_Exercise requirements:_ Once you find the line with "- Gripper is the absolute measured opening" in the entries below, return exactly every line from it through the line with "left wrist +".

_Data records:_
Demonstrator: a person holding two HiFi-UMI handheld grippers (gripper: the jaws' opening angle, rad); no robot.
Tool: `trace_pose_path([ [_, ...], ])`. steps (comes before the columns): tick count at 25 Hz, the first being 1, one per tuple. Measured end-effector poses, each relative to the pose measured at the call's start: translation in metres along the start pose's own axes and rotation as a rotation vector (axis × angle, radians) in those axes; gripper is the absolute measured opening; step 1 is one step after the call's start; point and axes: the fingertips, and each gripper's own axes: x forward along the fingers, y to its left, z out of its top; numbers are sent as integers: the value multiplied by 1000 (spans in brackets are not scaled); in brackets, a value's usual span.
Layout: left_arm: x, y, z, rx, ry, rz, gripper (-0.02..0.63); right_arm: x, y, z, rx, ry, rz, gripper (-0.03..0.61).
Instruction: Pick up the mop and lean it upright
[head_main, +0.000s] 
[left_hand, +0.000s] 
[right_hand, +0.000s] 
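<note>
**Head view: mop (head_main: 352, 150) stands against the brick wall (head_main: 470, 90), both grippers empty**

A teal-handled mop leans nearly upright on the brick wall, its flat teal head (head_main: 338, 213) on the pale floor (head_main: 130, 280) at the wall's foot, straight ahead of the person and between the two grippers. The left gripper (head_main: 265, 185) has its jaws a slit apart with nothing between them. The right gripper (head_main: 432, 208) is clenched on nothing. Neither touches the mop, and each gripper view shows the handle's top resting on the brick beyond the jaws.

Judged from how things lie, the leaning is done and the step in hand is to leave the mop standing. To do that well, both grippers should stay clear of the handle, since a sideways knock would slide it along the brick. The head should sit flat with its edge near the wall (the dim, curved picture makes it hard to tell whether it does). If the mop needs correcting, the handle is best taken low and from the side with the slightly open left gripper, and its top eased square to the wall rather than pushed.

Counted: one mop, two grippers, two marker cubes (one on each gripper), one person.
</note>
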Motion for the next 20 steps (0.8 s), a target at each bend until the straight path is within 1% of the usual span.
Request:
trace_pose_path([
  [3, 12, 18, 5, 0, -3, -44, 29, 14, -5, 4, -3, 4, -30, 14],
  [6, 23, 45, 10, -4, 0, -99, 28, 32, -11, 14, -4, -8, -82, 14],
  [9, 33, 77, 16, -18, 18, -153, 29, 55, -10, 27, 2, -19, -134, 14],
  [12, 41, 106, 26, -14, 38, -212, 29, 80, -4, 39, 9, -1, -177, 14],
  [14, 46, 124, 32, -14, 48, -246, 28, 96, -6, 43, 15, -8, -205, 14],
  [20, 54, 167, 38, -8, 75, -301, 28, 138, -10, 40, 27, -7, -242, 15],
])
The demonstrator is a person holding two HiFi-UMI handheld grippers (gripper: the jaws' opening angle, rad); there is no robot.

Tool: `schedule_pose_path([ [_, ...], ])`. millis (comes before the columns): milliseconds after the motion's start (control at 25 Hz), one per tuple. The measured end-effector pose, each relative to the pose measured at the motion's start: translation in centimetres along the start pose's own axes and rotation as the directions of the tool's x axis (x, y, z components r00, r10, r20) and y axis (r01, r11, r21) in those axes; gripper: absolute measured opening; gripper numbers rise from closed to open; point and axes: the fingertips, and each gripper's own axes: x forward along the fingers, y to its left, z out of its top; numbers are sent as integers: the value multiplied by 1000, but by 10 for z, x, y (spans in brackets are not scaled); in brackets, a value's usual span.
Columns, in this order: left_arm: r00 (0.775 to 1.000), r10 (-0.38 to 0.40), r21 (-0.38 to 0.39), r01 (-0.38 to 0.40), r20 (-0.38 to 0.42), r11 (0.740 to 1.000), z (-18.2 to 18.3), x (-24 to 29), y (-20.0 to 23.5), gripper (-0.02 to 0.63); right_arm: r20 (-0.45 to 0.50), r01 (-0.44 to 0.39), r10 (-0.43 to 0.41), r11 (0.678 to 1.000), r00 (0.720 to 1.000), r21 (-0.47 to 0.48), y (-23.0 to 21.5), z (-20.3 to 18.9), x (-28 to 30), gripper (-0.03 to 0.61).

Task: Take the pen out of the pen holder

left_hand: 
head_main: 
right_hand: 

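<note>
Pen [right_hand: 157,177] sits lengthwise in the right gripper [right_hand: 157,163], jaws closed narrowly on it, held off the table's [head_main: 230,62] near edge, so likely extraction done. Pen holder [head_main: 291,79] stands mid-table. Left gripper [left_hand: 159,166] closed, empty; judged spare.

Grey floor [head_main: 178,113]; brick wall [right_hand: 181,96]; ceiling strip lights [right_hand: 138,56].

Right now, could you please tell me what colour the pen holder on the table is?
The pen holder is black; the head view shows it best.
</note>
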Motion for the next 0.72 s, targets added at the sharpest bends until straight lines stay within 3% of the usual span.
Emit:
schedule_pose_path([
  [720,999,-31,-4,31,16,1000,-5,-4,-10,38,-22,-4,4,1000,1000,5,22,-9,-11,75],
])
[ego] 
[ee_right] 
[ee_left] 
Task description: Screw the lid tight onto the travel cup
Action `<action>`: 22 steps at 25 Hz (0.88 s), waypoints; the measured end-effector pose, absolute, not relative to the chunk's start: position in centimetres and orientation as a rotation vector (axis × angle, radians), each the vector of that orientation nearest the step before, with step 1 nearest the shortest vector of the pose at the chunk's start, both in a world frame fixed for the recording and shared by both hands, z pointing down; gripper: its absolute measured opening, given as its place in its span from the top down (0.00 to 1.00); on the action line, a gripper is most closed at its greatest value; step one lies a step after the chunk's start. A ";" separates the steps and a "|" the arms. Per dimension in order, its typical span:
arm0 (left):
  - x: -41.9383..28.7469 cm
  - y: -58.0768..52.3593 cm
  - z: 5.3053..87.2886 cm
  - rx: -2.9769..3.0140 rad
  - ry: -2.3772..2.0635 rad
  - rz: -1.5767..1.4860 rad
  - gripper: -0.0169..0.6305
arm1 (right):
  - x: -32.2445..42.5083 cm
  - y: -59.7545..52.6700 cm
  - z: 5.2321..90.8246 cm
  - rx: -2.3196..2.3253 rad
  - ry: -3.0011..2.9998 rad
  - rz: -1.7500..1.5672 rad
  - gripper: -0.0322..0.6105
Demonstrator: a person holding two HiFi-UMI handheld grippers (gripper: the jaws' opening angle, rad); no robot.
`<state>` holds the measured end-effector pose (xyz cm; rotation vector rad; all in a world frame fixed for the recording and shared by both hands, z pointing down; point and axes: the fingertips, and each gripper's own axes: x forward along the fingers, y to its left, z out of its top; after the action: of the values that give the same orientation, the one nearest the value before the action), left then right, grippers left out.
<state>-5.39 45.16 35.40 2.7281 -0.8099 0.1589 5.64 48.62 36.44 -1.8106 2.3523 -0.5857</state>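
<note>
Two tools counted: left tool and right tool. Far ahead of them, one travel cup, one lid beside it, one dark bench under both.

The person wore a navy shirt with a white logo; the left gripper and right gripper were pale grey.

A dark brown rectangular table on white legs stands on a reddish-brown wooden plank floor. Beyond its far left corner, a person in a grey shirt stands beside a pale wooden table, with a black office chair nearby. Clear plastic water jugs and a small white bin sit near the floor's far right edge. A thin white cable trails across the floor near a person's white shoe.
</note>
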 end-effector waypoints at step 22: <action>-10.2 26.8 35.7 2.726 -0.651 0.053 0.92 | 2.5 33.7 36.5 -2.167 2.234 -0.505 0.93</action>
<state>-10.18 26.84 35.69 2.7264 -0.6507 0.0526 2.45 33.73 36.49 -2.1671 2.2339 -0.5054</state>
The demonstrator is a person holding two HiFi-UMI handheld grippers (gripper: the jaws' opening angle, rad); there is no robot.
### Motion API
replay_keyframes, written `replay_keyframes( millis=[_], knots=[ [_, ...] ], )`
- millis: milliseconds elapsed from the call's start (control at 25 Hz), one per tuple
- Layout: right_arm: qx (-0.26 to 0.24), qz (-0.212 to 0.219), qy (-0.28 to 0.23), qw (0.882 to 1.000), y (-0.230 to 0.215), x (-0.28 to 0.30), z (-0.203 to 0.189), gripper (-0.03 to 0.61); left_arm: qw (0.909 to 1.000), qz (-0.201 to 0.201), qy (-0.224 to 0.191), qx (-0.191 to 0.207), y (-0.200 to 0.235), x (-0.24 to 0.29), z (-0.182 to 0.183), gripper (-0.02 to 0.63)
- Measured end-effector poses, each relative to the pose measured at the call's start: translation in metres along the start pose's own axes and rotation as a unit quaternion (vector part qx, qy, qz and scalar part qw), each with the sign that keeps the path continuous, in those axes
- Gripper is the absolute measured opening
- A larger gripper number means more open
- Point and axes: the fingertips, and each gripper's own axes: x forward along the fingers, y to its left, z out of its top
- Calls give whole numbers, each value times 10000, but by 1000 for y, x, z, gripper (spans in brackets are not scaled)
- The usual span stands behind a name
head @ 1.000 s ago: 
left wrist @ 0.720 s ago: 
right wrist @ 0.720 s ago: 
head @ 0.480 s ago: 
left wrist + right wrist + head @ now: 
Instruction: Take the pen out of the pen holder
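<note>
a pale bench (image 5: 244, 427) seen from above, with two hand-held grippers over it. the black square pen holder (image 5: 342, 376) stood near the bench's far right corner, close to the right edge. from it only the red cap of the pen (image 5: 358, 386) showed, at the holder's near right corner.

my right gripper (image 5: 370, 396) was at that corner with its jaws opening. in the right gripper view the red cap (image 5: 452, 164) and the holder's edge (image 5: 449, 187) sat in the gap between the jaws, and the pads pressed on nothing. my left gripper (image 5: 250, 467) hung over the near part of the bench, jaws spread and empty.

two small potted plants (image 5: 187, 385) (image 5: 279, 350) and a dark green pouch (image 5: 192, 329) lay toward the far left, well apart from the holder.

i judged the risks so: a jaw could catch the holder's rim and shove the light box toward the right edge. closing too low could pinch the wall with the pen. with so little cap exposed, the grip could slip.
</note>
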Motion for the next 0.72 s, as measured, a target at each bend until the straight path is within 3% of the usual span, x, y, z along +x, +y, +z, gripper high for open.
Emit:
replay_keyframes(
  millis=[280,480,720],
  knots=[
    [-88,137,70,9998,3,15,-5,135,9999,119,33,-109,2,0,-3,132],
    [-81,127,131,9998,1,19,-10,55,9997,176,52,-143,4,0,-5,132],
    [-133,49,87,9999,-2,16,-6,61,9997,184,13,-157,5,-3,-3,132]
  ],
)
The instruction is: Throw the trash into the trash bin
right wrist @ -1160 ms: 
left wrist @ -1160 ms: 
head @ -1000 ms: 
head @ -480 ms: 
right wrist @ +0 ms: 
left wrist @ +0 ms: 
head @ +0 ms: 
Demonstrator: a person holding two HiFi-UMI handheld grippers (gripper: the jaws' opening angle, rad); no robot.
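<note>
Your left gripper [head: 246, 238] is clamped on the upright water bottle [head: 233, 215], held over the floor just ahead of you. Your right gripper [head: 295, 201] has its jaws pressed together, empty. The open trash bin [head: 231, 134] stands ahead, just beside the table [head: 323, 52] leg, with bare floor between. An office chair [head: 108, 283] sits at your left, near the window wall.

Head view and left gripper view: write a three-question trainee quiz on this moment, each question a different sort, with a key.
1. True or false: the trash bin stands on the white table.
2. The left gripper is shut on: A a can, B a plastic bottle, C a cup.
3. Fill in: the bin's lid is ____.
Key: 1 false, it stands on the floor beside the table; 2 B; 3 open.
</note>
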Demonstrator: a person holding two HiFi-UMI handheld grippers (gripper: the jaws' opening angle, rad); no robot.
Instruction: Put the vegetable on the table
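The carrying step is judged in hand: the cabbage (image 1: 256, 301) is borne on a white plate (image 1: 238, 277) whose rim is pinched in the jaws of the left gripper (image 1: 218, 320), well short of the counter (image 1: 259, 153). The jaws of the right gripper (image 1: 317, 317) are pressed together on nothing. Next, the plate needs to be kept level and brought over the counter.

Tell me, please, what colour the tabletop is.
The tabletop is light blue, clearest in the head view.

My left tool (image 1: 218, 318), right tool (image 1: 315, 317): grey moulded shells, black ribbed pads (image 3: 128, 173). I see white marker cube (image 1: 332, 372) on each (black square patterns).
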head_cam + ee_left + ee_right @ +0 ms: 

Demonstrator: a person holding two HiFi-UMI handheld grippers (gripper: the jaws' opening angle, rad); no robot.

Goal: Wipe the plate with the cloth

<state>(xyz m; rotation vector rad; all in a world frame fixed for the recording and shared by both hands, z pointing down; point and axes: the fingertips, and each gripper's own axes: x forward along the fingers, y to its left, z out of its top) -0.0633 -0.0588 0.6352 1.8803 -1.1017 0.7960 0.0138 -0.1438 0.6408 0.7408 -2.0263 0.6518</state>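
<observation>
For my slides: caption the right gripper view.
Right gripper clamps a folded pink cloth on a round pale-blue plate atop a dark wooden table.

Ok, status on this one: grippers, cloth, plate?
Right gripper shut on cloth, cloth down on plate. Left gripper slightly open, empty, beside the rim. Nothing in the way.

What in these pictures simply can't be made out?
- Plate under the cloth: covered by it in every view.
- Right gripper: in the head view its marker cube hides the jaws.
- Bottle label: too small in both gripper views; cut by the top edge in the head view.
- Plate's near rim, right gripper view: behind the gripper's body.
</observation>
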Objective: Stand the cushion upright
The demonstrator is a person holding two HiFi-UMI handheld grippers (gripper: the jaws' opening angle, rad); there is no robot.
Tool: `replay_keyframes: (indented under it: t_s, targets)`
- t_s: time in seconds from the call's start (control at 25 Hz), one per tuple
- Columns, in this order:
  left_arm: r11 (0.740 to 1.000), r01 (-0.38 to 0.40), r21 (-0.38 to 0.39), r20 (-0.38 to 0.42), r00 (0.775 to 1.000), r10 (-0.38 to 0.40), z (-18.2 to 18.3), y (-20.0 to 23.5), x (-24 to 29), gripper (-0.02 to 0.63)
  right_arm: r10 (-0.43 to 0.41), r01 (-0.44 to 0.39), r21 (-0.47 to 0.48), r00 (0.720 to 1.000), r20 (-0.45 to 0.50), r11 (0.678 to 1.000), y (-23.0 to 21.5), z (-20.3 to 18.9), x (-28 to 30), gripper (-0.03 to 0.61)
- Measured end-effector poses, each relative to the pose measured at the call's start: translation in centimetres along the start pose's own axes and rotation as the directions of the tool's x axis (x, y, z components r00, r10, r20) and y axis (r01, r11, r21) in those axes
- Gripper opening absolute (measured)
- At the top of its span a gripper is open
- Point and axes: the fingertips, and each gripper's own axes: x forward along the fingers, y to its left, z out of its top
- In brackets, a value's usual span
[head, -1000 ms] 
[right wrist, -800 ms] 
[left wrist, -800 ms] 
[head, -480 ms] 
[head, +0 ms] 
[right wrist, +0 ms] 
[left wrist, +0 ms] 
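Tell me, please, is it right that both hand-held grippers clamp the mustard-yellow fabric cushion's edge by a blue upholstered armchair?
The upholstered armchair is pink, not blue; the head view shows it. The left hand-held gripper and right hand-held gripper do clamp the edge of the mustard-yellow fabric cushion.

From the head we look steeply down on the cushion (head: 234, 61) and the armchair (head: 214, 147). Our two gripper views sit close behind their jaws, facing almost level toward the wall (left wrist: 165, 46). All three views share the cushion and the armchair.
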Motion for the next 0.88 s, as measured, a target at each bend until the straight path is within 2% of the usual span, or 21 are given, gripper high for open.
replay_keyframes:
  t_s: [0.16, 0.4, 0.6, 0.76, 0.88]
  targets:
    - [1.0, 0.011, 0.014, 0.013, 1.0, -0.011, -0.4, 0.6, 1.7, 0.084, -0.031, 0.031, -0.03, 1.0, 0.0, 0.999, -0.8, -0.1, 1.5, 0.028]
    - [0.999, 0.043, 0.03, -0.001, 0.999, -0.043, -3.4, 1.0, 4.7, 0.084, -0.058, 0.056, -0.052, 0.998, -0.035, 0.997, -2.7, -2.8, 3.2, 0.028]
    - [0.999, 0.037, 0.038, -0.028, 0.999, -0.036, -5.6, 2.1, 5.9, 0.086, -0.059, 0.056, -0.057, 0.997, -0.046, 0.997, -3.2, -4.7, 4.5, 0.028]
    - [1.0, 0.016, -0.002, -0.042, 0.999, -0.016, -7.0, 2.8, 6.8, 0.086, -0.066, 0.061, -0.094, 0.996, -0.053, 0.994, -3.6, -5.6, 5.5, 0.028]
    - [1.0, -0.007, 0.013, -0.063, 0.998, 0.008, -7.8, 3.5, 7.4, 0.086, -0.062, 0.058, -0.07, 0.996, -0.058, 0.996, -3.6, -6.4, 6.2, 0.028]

_Task output:_
- Gripper is the absolute measured opening
- A larger gripper number means more open
- Point and axes: the fingertips, and each gripper's own axes: x forward along the fingers, y to its left, z out of its top
- Calls give whole numbers, each value times 10000, but by 1000 for y, x, z, gripper (spans in brackets are not scaled)
- The usual span stands behind a name
head @ 1.000 s ago: 
left wrist @ 0.720 s ago: 
right wrist @ 0.720 s ago: 
head @ 0.480 s ago: 
left wrist + right wrist + head @ now: 

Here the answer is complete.